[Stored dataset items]
--- --- ---

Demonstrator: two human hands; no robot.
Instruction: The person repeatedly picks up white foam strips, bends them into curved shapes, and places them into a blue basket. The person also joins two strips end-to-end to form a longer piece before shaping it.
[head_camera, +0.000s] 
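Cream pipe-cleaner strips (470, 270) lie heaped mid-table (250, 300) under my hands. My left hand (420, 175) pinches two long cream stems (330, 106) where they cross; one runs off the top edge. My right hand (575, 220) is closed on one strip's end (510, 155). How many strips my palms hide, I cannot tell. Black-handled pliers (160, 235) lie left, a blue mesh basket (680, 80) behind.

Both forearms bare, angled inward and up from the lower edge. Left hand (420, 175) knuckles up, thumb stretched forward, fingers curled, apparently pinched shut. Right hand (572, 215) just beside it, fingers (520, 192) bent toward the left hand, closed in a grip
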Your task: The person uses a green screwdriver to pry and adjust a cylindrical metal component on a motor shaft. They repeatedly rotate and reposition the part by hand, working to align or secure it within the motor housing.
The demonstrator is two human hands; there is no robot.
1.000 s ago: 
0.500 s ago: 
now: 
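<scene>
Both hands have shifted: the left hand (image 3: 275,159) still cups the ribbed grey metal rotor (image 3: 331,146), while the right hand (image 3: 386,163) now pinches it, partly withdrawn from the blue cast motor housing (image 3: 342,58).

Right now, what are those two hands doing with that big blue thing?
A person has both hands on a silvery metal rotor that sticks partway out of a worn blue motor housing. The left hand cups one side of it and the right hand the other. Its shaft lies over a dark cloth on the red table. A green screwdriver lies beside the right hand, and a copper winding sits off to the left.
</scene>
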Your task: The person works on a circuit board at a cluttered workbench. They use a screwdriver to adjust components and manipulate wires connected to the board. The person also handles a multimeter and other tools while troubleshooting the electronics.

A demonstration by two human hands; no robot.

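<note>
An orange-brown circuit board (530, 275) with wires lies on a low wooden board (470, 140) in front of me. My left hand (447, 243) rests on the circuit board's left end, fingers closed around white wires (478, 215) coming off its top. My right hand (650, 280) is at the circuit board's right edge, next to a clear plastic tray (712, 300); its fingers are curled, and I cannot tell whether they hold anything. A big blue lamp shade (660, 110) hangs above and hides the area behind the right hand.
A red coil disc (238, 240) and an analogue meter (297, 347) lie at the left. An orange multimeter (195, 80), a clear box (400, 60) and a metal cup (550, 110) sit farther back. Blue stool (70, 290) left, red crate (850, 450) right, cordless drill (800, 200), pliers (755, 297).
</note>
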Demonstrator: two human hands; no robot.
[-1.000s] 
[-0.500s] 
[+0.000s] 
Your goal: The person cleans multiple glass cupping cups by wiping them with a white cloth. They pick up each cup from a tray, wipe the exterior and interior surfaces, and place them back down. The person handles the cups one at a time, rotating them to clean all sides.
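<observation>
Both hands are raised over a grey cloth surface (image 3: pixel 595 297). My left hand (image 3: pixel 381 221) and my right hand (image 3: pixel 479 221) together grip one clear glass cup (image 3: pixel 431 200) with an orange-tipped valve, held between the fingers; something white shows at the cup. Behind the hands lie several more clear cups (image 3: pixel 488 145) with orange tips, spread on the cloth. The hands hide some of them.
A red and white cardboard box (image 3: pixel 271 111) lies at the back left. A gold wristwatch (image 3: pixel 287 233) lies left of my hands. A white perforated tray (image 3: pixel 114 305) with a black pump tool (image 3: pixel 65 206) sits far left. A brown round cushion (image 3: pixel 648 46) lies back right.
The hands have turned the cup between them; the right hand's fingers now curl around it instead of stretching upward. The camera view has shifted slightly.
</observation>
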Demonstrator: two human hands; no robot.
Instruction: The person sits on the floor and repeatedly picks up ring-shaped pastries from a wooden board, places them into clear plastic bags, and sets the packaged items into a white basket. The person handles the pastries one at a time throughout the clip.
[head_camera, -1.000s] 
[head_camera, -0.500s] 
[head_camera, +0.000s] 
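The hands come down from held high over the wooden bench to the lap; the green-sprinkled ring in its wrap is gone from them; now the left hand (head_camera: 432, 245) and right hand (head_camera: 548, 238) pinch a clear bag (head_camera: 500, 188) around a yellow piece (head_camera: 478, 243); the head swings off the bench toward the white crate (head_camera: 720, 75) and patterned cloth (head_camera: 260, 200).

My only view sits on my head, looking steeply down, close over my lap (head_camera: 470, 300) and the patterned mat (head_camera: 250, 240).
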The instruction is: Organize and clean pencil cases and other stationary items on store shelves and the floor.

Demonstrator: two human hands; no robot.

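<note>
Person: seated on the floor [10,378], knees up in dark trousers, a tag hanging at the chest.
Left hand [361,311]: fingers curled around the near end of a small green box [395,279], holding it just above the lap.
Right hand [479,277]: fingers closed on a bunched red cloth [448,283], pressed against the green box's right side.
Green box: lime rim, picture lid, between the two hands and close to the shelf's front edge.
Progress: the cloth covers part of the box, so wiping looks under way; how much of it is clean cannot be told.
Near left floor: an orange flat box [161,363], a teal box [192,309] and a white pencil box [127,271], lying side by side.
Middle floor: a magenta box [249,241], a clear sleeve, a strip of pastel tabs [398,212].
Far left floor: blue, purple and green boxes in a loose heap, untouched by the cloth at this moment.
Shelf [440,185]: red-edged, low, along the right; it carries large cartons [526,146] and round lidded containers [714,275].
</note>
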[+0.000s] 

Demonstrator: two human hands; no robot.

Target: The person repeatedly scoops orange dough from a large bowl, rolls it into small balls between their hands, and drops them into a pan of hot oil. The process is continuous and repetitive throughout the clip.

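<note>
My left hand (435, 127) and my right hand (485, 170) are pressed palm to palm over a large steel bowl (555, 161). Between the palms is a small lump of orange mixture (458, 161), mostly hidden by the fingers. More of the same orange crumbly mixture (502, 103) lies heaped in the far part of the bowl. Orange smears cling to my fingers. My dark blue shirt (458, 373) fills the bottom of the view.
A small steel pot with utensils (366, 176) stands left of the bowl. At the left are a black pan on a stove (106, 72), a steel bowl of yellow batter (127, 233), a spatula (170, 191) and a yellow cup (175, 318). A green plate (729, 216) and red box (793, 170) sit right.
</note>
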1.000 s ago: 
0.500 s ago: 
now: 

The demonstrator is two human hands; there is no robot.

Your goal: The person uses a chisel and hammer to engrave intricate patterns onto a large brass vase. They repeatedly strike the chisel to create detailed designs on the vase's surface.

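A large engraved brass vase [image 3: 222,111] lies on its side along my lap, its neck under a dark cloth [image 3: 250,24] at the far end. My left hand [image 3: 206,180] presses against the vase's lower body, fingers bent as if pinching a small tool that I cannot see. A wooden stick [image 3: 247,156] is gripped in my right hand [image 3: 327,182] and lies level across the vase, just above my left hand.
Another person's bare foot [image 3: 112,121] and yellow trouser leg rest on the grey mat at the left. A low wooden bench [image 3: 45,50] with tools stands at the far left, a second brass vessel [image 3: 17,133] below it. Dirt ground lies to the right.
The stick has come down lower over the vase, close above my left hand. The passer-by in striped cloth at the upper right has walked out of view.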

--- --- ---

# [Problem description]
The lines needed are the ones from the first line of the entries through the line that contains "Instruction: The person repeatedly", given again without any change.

# [Written response]
Demonstrator: two human hands; no robot.
Instruction: The person repeatedly picks up white foam strips, bends them into curved shapes, and places them into a blue basket. The person also joins two strips end-to-end to form a longer piece before shaping it.

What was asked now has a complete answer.